Measure 58

Argument in Favor

VOTE YES ON MEASURE #58

A YES vote for Measure 58 is a vote for improving the education of our immigrant children. It allows up to two years of specialized intensive English instruction, giving English Language Learners grade level skills in literacy and school subjects, and the ability to do regular classroom work in English.

It is a vote for integration and equity.

Immigrants have come to America for generations and successfully learned English in our public schools. Mastering English is not only essential for personal success in education, work and civic life, but the language unites us as a country.

Current programs using bilingual, ELD, ESL or ELL models in Oregon are failing our non-English speaking students. Last year the Oregon Department of Education reported that only 22 of the 129 school districts met minimum standards - an almost 80% failure rate. That is a disaster for the students.

Limited-English proficiency (LEP) students in Oregon are funded at one and one half times the amount for regular students. Financial support is not the problem, but the LEP programs that are failing our children are. From 2005-07, among 8th graders learning English, only 15% passed the writing test and only 36% passed math - this is unacceptable.

The first priority for our LEP students is mastery of English as quickly as possible.

A YES vote for Measure 58 benefits all children.

Paid for by Oregonians for Immigration Reform PAC

(This information furnished by Jim Ludwick, Oregonians For Immigration Reform.)


Argument in Favor

Current law lets English students to progress at their own rate. No! Wrong! Measure 58 will require children to learn faster—by force of law. This measure will outlaw slow English learning! Cool!

In fact, laws requiring Latinos to learn faster could also legislate geniuses! Isn't it amazing what a Sizemore measure can do? Vote for faster English learning—and legalize geniuses! It's that simple! Sizemore simple!

My friends, Mexicans should be taught in English because it's our native tongue. But American colleges in Mexico City teach in English! By logical extension, that is wrong! Students should learn in the national language. Stop teaching military personnel in Germany in English. Keep the German in Germany! Students learn better in languages they can't easily understand!

The speed at which children learn is best established by initiative and referendum! The key is to legislate lesson plans by popular vote: The more lesson plans you vote on, the faster children learn. It's so simple! So how many hundred Sizemore lesson initiatives do you want to vote on in any one election?

Don't leave teaching to teachers! To make English students progress, all you have to do is vote for Sizemore measures.
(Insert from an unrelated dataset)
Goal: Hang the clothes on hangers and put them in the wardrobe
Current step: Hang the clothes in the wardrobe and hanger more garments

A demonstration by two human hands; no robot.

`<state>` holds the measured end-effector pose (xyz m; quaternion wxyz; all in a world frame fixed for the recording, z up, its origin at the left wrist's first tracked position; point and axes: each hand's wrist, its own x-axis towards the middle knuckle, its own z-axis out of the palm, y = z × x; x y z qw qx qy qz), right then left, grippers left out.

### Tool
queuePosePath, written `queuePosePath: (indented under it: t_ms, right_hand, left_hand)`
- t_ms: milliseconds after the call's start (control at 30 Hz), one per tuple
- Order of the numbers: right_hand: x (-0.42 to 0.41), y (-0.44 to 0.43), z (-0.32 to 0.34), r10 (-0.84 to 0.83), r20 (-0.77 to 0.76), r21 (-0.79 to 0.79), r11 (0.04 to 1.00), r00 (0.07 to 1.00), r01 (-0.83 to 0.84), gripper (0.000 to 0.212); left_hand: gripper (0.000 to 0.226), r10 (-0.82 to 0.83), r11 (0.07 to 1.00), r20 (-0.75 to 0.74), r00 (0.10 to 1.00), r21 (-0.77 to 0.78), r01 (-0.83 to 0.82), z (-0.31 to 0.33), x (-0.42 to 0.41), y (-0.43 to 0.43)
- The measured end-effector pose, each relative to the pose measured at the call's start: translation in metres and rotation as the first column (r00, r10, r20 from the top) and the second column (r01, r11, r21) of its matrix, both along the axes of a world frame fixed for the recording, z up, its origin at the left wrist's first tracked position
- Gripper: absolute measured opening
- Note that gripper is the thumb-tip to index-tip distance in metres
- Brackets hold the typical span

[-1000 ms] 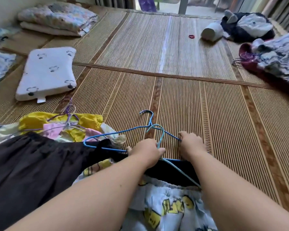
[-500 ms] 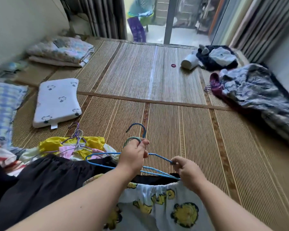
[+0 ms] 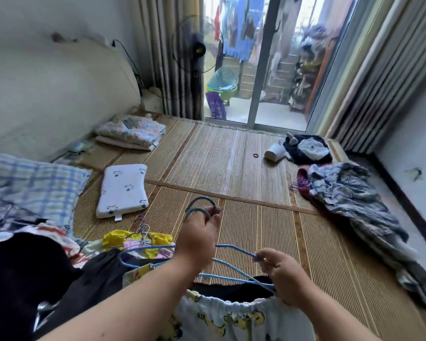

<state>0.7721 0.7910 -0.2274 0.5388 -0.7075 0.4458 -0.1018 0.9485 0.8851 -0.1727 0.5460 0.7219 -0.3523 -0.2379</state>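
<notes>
Head camera: our left hand (image 3: 199, 239) curls round the hooks of the blue wire hangers (image 3: 236, 249), while our right hand (image 3: 284, 276) pinches their shoulder end, just above the white yellow-printed elastic-waisted garment (image 3: 244, 318).

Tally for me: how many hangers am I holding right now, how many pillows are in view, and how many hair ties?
blue hangers, held by the left hand and the right hand: 2
pillows, one white pillow and one checked pillow: 2
red hair tie: 1
Total: 5
</notes>
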Motion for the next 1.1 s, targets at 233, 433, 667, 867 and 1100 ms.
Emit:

Bill Sizemore knows better than teaching professionals how to mandate student advancement by initiative petition. The religious right demands democratic dogma, and Sizemore legislates accelerated Latino language learning.

Additionally, this measure establishes the precedent for popular vote on all professional planning. How will your doctor treat your infection? Not by professional knowledge! No! Let the voters decide! Yeah!

Teachers should not be left alone to teach, and doctors should be regulated by the whims of popular elections! Professional practices should be set by the lowest common denominator of public prejudice at the ballot box. This is democracy! We want democratic lesson plans and democratic medical procedures! Sizemoron medicine! Let's vote!

VOTE FOR INCOMPREHENSIBLE INSTRUCTION

AND VOLUMINOUS VOTING!

Donations: Traditional Prejudices Coalition, Box 1851, Portland 97207.

(This information furnished by M. Dennis Moore, Traditional Prejudices Coalition.)


Argument in Favor

VOTE YES ON 58

The Marion County Republican Executive Committee supports a "Yes" vote on Measure 58.

More and more money is going into our classrooms, but results are not improving.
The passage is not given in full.